Problem:
When the listing below reaches the line that has "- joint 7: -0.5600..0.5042", start reproducing exactly; stop after the line that has "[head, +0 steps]", and drop the pictures.

Data block:

****************

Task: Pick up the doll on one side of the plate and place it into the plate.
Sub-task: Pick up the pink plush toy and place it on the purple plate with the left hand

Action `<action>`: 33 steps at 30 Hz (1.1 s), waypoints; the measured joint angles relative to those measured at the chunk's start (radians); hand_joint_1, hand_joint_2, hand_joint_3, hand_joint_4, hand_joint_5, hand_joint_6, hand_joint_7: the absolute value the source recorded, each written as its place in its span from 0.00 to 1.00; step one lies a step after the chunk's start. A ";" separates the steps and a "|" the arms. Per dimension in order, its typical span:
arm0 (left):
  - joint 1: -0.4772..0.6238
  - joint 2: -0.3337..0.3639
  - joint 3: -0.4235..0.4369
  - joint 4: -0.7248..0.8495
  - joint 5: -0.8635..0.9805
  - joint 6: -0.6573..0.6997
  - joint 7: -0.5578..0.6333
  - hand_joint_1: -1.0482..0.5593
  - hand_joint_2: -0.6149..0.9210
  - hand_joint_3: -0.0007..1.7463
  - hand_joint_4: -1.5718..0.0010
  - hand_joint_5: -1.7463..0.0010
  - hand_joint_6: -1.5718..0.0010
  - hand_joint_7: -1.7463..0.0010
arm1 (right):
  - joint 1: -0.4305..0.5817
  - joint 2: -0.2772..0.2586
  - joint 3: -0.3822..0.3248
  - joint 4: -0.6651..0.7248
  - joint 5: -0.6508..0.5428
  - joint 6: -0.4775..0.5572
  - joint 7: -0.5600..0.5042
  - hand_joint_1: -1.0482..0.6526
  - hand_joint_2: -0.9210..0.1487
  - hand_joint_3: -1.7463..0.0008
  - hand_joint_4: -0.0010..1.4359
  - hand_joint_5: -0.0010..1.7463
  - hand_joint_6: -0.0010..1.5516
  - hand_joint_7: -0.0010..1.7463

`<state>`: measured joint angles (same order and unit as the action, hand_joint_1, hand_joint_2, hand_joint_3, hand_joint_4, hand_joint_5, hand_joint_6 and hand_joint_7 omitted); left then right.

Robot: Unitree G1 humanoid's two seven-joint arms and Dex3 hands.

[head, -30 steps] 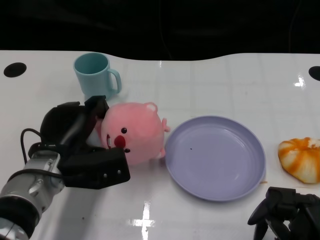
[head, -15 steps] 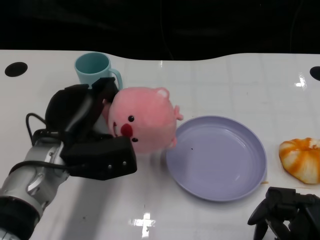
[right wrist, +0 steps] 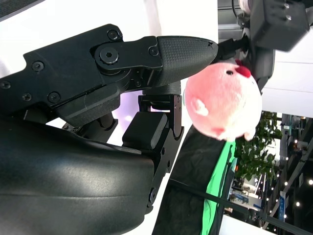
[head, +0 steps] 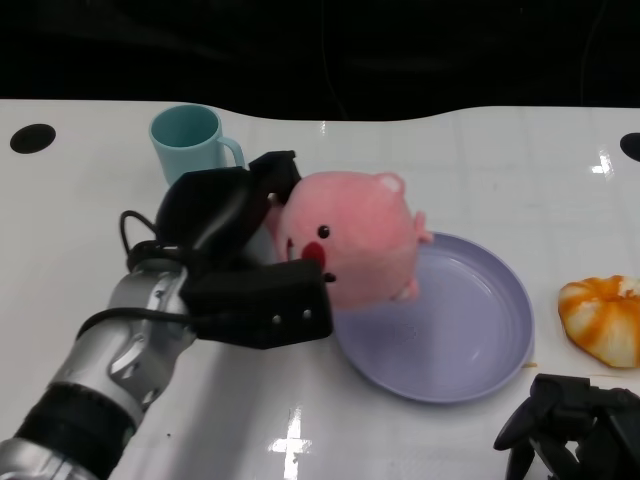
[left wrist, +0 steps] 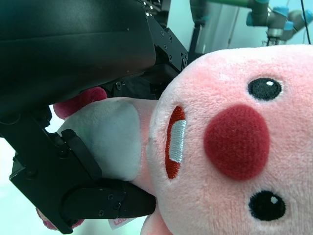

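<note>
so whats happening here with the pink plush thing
The robot's left hand grips the pink doll and holds it above the near-left edge of the purple plate, not yet set down. The right hand rests low at the table's front right, holding nothing. A teal mug stands behind the left hand, and an orange-and-white item lies right of the plate.

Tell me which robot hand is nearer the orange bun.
Right. The right robot hand rests on the table just in front of the orange bun; the left robot hand holds the pink doll across the plate.
</note>
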<state>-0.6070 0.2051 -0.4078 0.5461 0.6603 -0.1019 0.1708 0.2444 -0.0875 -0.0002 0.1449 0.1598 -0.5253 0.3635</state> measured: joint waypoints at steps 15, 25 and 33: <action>-0.107 -0.175 -0.085 0.079 0.013 0.121 -0.074 0.53 0.75 0.56 0.44 0.00 0.60 0.00 | 0.006 0.009 0.008 -0.004 -0.016 0.000 -0.013 0.04 0.00 0.78 0.70 0.78 0.64 0.59; -0.178 -0.277 -0.115 0.283 0.010 0.093 -0.058 0.51 0.76 0.51 0.44 0.00 0.59 0.00 | 0.008 0.011 0.021 -0.021 -0.038 0.000 -0.023 0.04 0.00 0.78 0.69 0.78 0.64 0.60; -0.208 -0.297 -0.122 0.327 -0.010 0.091 -0.071 0.52 0.76 0.46 0.49 0.00 0.42 0.50 | 0.010 0.012 0.032 -0.031 -0.046 0.001 -0.028 0.04 0.00 0.78 0.69 0.79 0.63 0.61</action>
<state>-0.8154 -0.0921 -0.5301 0.8731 0.6499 -0.0114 0.0998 0.2541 -0.0758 0.0319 0.1137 0.1143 -0.5246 0.3351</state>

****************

Result for this exercise:
  - joint 7: -0.5600..0.5042
  - hand_joint_1: -1.0482..0.6526
  - hand_joint_2: -0.9210..0.1487
  - hand_joint_3: -1.7463..0.0008
  - hand_joint_4: -0.0010..1.4359
  - hand_joint_5: -0.0010..1.7463
  - hand_joint_6: -0.0010..1.5516
  - hand_joint_7: -0.0010..1.7463

`<state>`: measured joint angles (same order and unit as the action, hand_joint_1, hand_joint_2, hand_joint_3, hand_joint_4, hand_joint_5, hand_joint_6 and hand_joint_7 omitted); left then right.

Robot: Unitree G1 humanoid's two seven-joint arms and Dex3 hands.

[head, -30 steps] 
[head, -15 steps] 
[right wrist, +0 steps] 
[head, +0 steps] 

Nothing else remains in this exercise.